- 2 broccoli crowns
- 2 garlic cloves, minced
- 1 tablespoon olive oil
- 24 jumbo pasta shells
- 16 ounces (one container) ricotta cheese
- 1 cup Mozzarella, shredded
- 1/2 cup Parmesan, shredded
- 1/4 teaspoon salt
- 1/8 teaspoon cayenne pepper
- 26 ounces (3 cups) Marinara sauce
To roast the broccoli
- preheat the oven to 375 and line a rimmed baking sheet with foil. Chops the broccoli into bite sized pieces and toss with olive oil and minced garlic. Season with salt and lay flat on the baking sheet. Bake for 25-30 minutes or until slightly brown and crispy.
For the pasta
- Bring a large pot of salted water to a boil. Add in the pasta shells (a few more than 24 incase a few break while cooking). Boil for 8-10 minutes or until slightly soft but with a slight bite. (They will cook more when they are baking).
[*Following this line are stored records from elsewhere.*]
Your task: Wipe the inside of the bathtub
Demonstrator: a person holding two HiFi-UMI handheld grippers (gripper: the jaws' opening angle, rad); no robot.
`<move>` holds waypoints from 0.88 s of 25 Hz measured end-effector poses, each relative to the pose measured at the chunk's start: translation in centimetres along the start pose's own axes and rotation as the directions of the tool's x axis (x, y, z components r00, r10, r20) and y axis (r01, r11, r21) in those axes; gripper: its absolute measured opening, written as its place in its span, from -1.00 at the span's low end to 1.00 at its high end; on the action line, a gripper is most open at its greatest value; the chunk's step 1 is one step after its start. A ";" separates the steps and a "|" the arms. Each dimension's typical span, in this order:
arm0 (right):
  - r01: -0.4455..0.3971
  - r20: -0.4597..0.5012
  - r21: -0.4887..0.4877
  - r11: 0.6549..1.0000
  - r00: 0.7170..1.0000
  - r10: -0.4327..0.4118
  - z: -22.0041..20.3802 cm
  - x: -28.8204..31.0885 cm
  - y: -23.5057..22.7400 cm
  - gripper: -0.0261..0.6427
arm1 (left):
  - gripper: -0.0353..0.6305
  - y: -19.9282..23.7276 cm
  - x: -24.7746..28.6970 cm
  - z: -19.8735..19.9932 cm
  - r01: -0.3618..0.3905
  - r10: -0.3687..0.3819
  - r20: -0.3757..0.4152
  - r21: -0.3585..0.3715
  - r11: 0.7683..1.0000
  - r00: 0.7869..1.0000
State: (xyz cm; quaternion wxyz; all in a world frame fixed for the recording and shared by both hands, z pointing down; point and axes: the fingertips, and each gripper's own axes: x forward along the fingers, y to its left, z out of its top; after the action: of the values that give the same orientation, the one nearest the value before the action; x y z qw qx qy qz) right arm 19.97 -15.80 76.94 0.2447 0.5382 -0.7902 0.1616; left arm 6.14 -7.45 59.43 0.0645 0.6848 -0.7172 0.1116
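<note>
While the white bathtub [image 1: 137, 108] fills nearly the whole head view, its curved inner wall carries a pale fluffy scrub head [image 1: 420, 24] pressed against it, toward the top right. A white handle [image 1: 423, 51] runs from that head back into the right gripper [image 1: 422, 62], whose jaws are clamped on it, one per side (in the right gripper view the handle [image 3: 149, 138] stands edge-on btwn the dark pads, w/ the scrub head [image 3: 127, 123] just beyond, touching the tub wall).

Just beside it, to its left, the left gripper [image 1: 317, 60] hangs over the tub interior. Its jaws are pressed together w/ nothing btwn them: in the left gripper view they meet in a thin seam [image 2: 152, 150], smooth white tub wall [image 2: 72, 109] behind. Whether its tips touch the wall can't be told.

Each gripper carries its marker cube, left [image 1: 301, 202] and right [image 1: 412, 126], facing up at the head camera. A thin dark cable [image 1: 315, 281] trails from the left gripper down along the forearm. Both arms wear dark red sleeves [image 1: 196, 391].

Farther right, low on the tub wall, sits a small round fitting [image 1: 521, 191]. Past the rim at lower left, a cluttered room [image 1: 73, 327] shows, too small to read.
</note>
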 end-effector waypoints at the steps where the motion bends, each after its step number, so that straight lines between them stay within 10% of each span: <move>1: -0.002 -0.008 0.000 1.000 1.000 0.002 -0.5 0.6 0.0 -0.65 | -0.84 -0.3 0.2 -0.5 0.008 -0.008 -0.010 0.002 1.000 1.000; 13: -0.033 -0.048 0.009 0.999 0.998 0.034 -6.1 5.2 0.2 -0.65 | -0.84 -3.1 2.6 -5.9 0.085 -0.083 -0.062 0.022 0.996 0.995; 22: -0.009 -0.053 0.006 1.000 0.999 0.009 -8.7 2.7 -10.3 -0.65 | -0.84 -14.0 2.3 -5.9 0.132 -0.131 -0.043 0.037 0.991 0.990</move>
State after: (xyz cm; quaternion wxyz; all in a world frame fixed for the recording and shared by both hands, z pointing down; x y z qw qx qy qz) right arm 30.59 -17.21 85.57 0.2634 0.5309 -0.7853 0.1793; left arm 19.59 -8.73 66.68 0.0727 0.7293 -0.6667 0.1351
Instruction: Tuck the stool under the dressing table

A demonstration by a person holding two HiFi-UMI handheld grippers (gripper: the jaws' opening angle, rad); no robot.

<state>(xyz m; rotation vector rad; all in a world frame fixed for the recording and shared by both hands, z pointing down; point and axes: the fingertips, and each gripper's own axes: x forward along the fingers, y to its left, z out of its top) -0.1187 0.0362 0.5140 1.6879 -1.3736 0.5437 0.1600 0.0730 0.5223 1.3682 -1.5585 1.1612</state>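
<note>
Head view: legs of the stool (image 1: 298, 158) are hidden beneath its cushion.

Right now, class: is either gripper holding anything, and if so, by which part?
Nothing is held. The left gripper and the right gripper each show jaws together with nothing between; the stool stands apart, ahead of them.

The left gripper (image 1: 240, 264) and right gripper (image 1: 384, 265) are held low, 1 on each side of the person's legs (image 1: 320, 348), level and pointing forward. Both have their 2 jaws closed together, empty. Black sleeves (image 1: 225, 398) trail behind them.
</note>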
- While the pasta is cooking, mix together the three cheeses and the salt and cayenne. Once broccoli is done, roughly chop and add this to the cheese.
- Pour 1 cup of the marinara into a rectangular baking dish.
- Once pasta is done, drain the water, reserving 1/2 cup of the pasta water. Fill each shell with cheese and place in the baking dish. Mix together 1 more cup of the marinara with the 1/2 cup of pasta water and pour this over the top of the filled shells.
- Cover with foil and bake for 20 minutes at 350 covered, then, uncover and bake for 5-10 more minutes or until bubbly.
- Serve with remaining 1 cup of marinara sauce.